# Solving DEQ with dirac delta

• rynlee

#### rynlee

Hi All,

so I'm trying to tackle this DEQ:

f''[x] = f[x] DiracDelta[x - a] - b,

with robin boundary conditions
f' == f, f'[c] == f[c]

where a,b, and c are constants.

If you're curious, I'm getting this because I'm trying to treat steady state in a 1D diffusion system where I have homogenous generation along the length (b, in 1/(length-time) units), f(x) is the population distribution, and I have a point scatterer at x=a consuming population at a rate proportional to the concentration there (f(x)). i.e.
f=f(x,t)
df/dt = D*(d^2/dx^2)f + b - f*DiracDelta(x-a) = 0

I tried to take a laplace transform approach but couldn't hack it, if someone has another idea on how to approach this I'd appreciate it!

Thanks!

Properly I should title this more like

"diffusion-reaction DEQ with delta reaction term in steady state with homogenous generation"

Rynlee,
can you see the geometrical meaning of your ODE in a small neighborhood of a? Do you understand why you have 4 BCs for a second order ODE?

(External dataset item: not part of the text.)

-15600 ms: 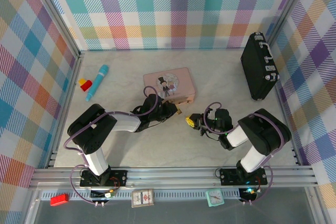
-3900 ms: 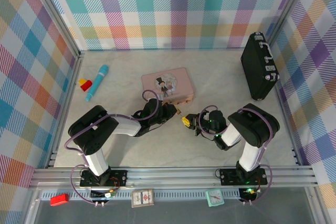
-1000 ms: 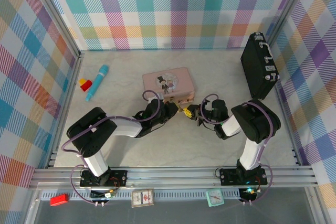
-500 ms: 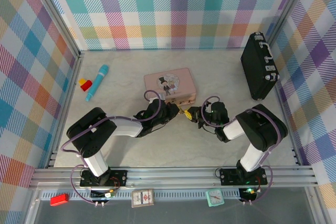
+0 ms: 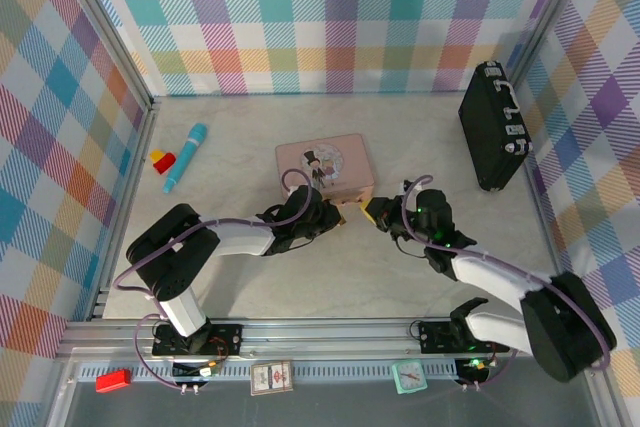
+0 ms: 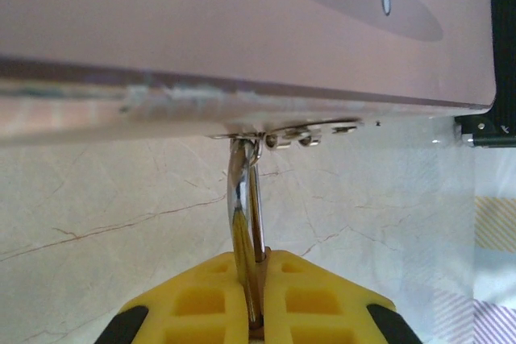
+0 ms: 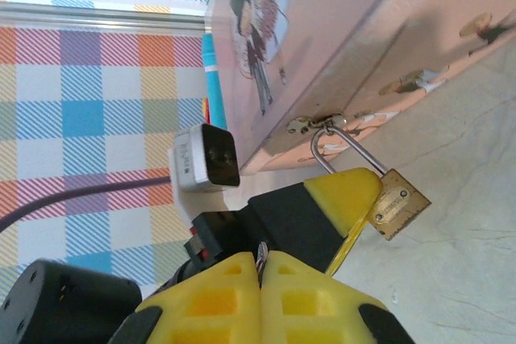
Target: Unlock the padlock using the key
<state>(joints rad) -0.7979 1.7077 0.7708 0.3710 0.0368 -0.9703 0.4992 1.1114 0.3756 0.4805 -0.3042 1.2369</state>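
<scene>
My left end effector (image 6: 251,267) gripped the padlock (image 7: 398,204), which hung shut from the clasp (image 7: 316,123) of the pink tin (image 7: 322,38). My right end effector (image 7: 262,267) pinched the key (image 7: 260,250), not yet inserted.

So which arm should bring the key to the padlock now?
Right. The right hand pinches a silvery sliver, apparently the key, with the padlock just ahead. The left hand is shut on its shackle, steadying it at the pink tin.

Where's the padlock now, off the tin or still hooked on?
Still hooked on: the padlock hangs by its loop through the tin's clasp. Locked or not, cannot tell; the left hand covers one leg.
</scene>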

don't I have 2 BCs in a second order DEQ?

If you stick with the original 2D problem I have 2BCs (those) and in the steady state assumption no longer need an initial conditions since I eliminate t, leaving me with the 2nd order DEQ and two robin BCs.

For a simpler problem Neumann BCs could be taken,
f' == 0, f'[c]==0
But the difficulty remains.

You are right, I misinterpreted your statements. Hint: you have two problems, one before and one after a. Do you know how to handle them?

You are right, I misinterpreted your statements. Hint: you have two problems, one before and one after a. Do you know how to handle them?

That's a good point, really this could be viewed as two coupled DEQs, one defined on [0,a] and the other defined on [a,c], each with a set of Robin BCs, with one of them shared (at a).

The two DEQs aren't independent though, since the BCs are Robin not Neumann. If we instead had
f'=f'[a]=f'[c]=0, then I could split this into two DEQs. Since that's not the case though, the distribution on each side of a effects the other side.

Rynlee, you got the point: do you know how to write the BCs in a? Hint: integrate the ODE in [a-delta,a+delta] and compute the limit when delta->0.